When clinicians consider what to do for a given patient, the results of studies that use a placebo control condition should not be conflated with those that use no treatment or watchful waiting conditions. Patients being cared for by physicians who are prescribing treatments that are expected to work have a better chance of benefitting than individuals who are enrolled in a clinical trial and receive a double-blind placebo, who in turn have at least twice the chance of remitting as a study participant who is allocated to a waiting list.6Thus, the decision to treat includes both the modest specific benefit of the intervention and the substantial nonspecific benefits associated with receiving care.

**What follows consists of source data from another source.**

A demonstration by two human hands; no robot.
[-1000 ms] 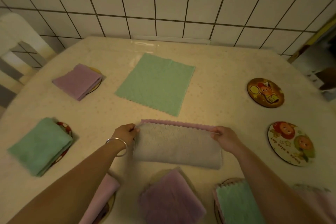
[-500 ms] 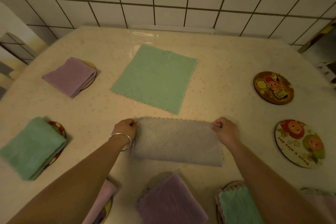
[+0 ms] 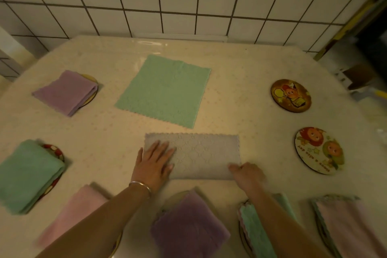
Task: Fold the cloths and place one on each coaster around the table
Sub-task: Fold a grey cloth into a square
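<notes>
The grey cloth (image 3: pixel 201 155), folded in half, lies flat at the table's (image 3: pixel 240 94) near centre. The left hand (image 3: pixel 154 163) presses open-palmed on its left end; the right hand (image 3: pixel 248 174) pinches its near right corner. Just beyond lies an unfolded green cloth (image 3: pixel 165 90). Two bare coasters (image 3: pixel 290 95) sit right.
</notes>
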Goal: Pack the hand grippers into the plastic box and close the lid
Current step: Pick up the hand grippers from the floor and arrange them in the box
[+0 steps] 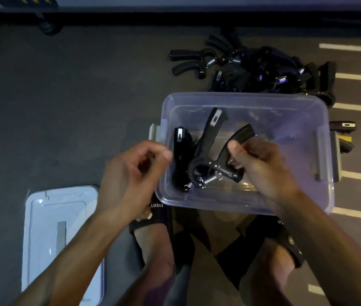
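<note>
A clear plastic box (285,102) stands open on the dark floor in front of me. Inside it at the left lies a black hand gripper (180,151). My right hand (261,160) holds a second black hand gripper (208,146) by one handle, low inside the box. My left hand (135,171) hovers at the box's left rim with fingers loosely curled, holding nothing. A pile of several black hand grippers (263,71) lies on the floor behind the box. The box's lid (62,237) lies flat on the floor at the lower left.
My two feet in black sandals (153,228) stand just in front of the box. White stripes (356,77) mark the floor on the right. A further black gripper (341,125) lies right of the box. A dark object (42,23) sits by the far wall at upper left.
</note>
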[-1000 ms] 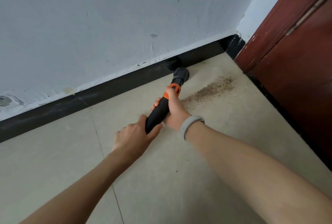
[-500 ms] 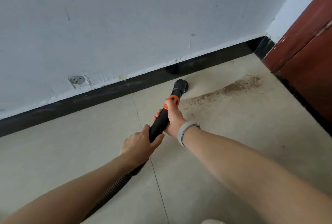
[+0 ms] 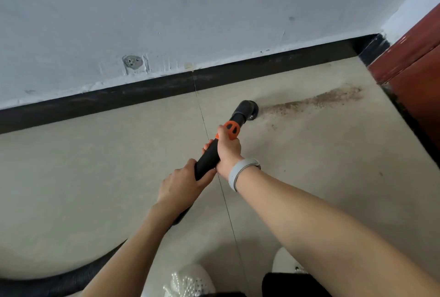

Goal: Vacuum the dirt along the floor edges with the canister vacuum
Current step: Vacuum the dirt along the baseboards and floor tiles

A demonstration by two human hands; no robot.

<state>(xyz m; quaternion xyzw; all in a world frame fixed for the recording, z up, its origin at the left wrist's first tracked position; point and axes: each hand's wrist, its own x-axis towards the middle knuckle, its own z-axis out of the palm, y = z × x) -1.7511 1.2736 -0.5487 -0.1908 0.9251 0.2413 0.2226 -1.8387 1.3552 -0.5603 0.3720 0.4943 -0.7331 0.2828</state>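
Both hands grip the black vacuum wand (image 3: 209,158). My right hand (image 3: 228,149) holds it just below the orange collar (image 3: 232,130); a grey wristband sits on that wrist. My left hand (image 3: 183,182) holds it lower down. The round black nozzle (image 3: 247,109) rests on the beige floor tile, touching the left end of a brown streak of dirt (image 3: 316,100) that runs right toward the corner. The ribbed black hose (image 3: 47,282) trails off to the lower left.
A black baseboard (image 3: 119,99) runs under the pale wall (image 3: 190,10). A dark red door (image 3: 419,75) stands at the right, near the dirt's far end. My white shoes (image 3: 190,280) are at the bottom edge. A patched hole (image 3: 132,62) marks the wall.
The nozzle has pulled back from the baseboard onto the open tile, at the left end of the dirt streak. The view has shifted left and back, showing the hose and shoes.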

It also may be true that patients respond better to treatments that are matched to their preferences and that preference may matter more for patients who have more severe and persistent depressive episodes.10 In this regard, the USPSTF’s updated recommendations, which emphasize both newer-generation antidepressants and empirically supported psychotherapies, either singly or in combination, make good clinical sense and are fully consistent with contemporary North American practice guidelines.11,12 Care systems also need to take into account that some patients will not respond to multiple adequate trials of standard antidepressants or psychotherapies and may require sequential trials of alternate or more complex treatment regimens.13
Until there are better methods to match patients with specific forms of treatment, the best hope to improve on a B grade for patients with depression may be to adapt care systems to respond more flexibly and decisively to key events that are associated with nonadherence or treatment failure. For example, if the clinicians working within a collaborative care model could rapidly incorporate the information that an initial prescription was not filled or was not refilled, it may be possible to diminish the chances that nonadherence will compromise treatment outcome. Likewise, given evidence that nonresponse is predicted by a lack of symptom improvement during the first 14 days of therapy,14 web-based monitoring of symptoms early in the course of therapy may enable physicians and other mental health professionals to intervene more rapidly and reduce the chances of treatment failure. The same approach to ongoing care could be used to facilitate a more timely transition through treatment algorithms13 and more expeditious referral to specialty care.